■ TASK STATEMENT
Print all of the data exactly as written.

■ DATA EXTRACT
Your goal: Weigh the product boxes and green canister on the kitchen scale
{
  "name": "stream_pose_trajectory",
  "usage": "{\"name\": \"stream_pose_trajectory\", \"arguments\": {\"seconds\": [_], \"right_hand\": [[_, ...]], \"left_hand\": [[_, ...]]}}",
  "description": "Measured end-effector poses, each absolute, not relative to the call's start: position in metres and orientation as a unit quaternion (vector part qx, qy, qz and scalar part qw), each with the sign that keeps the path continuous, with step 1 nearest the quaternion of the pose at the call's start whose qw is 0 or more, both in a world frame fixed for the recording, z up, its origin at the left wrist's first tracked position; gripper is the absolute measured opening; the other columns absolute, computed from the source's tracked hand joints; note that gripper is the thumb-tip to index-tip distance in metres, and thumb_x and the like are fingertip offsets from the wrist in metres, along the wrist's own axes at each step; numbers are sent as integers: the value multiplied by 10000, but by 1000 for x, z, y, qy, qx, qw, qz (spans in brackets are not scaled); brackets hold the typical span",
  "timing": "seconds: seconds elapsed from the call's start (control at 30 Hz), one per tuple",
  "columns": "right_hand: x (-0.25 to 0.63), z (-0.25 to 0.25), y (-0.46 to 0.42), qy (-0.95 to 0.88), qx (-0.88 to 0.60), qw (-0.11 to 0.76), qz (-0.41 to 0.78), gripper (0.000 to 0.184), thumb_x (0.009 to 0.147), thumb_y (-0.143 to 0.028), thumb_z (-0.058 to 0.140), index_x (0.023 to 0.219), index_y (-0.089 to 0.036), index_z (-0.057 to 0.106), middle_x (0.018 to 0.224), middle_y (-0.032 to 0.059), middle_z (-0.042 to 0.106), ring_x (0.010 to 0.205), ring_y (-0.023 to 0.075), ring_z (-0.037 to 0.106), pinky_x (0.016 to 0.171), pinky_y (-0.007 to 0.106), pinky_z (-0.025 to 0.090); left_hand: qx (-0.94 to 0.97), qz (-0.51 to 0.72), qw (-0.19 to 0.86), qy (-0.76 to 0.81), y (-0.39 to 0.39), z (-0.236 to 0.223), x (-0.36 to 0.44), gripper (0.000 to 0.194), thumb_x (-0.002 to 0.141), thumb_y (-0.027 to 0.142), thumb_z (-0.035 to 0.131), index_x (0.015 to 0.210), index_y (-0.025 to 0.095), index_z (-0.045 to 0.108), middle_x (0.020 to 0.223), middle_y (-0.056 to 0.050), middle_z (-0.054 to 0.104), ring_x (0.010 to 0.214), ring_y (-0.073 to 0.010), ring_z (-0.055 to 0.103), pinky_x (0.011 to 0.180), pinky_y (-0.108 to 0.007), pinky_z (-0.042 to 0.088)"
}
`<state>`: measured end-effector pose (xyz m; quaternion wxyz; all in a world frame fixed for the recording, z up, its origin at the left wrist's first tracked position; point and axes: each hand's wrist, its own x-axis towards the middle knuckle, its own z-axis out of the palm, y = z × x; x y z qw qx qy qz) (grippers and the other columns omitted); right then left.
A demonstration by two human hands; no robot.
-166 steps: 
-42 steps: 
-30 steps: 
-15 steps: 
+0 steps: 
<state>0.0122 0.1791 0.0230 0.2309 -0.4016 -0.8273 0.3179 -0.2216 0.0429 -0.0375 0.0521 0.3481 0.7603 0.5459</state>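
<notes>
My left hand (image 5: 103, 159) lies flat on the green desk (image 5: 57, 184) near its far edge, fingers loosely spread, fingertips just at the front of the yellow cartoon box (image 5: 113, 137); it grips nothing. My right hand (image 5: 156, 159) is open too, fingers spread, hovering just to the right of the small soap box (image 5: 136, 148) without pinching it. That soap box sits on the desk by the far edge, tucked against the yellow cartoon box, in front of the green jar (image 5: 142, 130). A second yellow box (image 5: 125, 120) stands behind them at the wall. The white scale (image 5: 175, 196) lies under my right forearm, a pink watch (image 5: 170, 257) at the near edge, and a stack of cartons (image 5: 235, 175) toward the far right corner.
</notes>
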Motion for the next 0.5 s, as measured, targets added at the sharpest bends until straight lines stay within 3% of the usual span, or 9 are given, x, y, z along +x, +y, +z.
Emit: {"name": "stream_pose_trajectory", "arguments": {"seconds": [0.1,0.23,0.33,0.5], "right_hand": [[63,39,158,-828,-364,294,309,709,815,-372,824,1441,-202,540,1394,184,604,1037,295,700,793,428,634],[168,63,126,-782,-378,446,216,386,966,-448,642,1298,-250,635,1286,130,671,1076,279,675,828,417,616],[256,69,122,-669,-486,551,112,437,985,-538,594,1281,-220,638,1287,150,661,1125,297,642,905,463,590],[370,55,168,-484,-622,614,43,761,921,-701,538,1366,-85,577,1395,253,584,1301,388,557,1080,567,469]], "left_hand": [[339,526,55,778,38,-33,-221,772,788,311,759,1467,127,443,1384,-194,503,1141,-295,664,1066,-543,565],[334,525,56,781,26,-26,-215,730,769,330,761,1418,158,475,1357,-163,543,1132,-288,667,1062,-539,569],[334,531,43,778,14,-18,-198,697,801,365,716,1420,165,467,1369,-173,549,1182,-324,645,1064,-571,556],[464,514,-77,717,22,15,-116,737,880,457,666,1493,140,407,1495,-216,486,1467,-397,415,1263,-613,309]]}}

■ ANSWER SECTION
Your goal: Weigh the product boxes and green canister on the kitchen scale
{
  "name": "stream_pose_trajectory",
  "usage": "{\"name\": \"stream_pose_trajectory\", \"arguments\": {\"seconds\": [_], \"right_hand\": [[_, ...]], \"left_hand\": [[_, ...]]}}",
  "description": "Measured end-effector poses, each absolute, not relative to the call's start: position in metres and orientation as a unit quaternion (vector part qx, qy, qz and scalar part qw), each with the sign that keeps the path continuous, with step 1 nearest the quaternion of the pose at the call's start whose qw is 0 or more, both in a world frame fixed for the recording, z up, its origin at the left wrist's first tracked position; gripper is the absolute measured opening; the other columns absolute, computed from the source's tracked hand joints; note that gripper is the thumb-tip to index-tip distance in metres, and thumb_x and the like are fingertip offsets from the wrist in metres, along the wrist's own axes at each step; numbers are sent as integers: the value multiplied by 10000, but by 1000 for x, z, y, qy, qx, qw, qz (spans in brackets are not scaled); brackets hold the typical span",
  "timing": "seconds: seconds elapsed from the call's start (control at 30 Hz), one per tuple",
  "columns": "right_hand: x (-0.25 to 0.63), z (-0.25 to 0.25), y (-0.46 to 0.42), qy (-0.95 to 0.88), qx (-0.88 to 0.60), qw (-0.11 to 0.76), qz (-0.41 to 0.78), gripper (0.000 to 0.184), thumb_x (0.009 to 0.147), thumb_y (-0.143 to 0.028), thumb_z (-0.058 to 0.140), index_x (0.023 to 0.219), index_y (-0.089 to 0.036), index_z (-0.057 to 0.106), middle_x (0.018 to 0.224), middle_y (-0.032 to 0.059), middle_z (-0.042 to 0.106), ring_x (0.010 to 0.205), ring_y (-0.023 to 0.075), ring_z (-0.037 to 0.106), pinky_x (0.016 to 0.171), pinky_y (-0.007 to 0.106), pinky_z (-0.025 to 0.090); left_hand: qx (-0.94 to 0.97), qz (-0.51 to 0.72), qw (-0.19 to 0.86), qy (-0.76 to 0.81), y (-0.39 to 0.39), z (-0.236 to 0.223), x (-0.36 to 0.44), gripper (0.000 to 0.194), thumb_x (-0.002 to 0.141), thumb_y (-0.027 to 0.142), thumb_z (-0.035 to 0.131), index_x (0.015 to 0.210), index_y (-0.025 to 0.095), index_z (-0.045 to 0.108), middle_x (0.020 to 0.223), middle_y (-0.056 to 0.050), middle_z (-0.054 to 0.104), ring_x (0.010 to 0.214), ring_y (-0.073 to 0.010), ring_z (-0.055 to 0.103), pinky_x (0.011 to 0.180), pinky_y (-0.108 to 0.007), pinky_z (-0.042 to 0.088)"
}
`<state>`: measured end-effector pose (xyz m; quaternion wxyz; all in a world frame fixed for the recording, z up, its origin at the left wrist's first tracked position; point and axes: each hand's wrist, its own x-axis towards the middle knuckle, its own z-axis out of the palm, y = z × x; x y z qw qx qy qz) (grippers and the other columns omitted); right then left.
A demonstration by two human hands; no robot.
-166 steps: 
-42 steps: 
-30 steps: 
-15 steps: 
+0 steps: 
<state>0.0122 0.1791 0.0230 0.2309 -0.4016 -0.8273 0.3179 -0.2216 0.0429 -0.0375 0.0521 0.3481 0.7603 0.5459</state>
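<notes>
My left hand (image 5: 103, 159) lies flat on the green desk (image 5: 57, 184) near its far edge, fingers loosely spread, fingertips just at the front of the yellow cartoon box (image 5: 113, 137); it grips nothing. My right hand (image 5: 156, 159) is open too, fingers spread, hovering just to the right of the small soap box (image 5: 136, 148) without pinching it. That soap box sits on the desk by the far edge, tucked against the yellow cartoon box, in front of the green jar (image 5: 142, 130). A second yellow box (image 5: 125, 120) stands behind them at the wall. The white scale (image 5: 175, 196) lies under my right forearm, a pink watch (image 5: 170, 257) at the near edge, and a stack of cartons (image 5: 235, 175) toward the far right corner.
</notes>
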Motion for the next 0.5 s, as measured, targets added at the sharpest bends until straight lines stay within 3% of the usual span, or 9 are given, x, y, z along +x, +y, +z.
Emit: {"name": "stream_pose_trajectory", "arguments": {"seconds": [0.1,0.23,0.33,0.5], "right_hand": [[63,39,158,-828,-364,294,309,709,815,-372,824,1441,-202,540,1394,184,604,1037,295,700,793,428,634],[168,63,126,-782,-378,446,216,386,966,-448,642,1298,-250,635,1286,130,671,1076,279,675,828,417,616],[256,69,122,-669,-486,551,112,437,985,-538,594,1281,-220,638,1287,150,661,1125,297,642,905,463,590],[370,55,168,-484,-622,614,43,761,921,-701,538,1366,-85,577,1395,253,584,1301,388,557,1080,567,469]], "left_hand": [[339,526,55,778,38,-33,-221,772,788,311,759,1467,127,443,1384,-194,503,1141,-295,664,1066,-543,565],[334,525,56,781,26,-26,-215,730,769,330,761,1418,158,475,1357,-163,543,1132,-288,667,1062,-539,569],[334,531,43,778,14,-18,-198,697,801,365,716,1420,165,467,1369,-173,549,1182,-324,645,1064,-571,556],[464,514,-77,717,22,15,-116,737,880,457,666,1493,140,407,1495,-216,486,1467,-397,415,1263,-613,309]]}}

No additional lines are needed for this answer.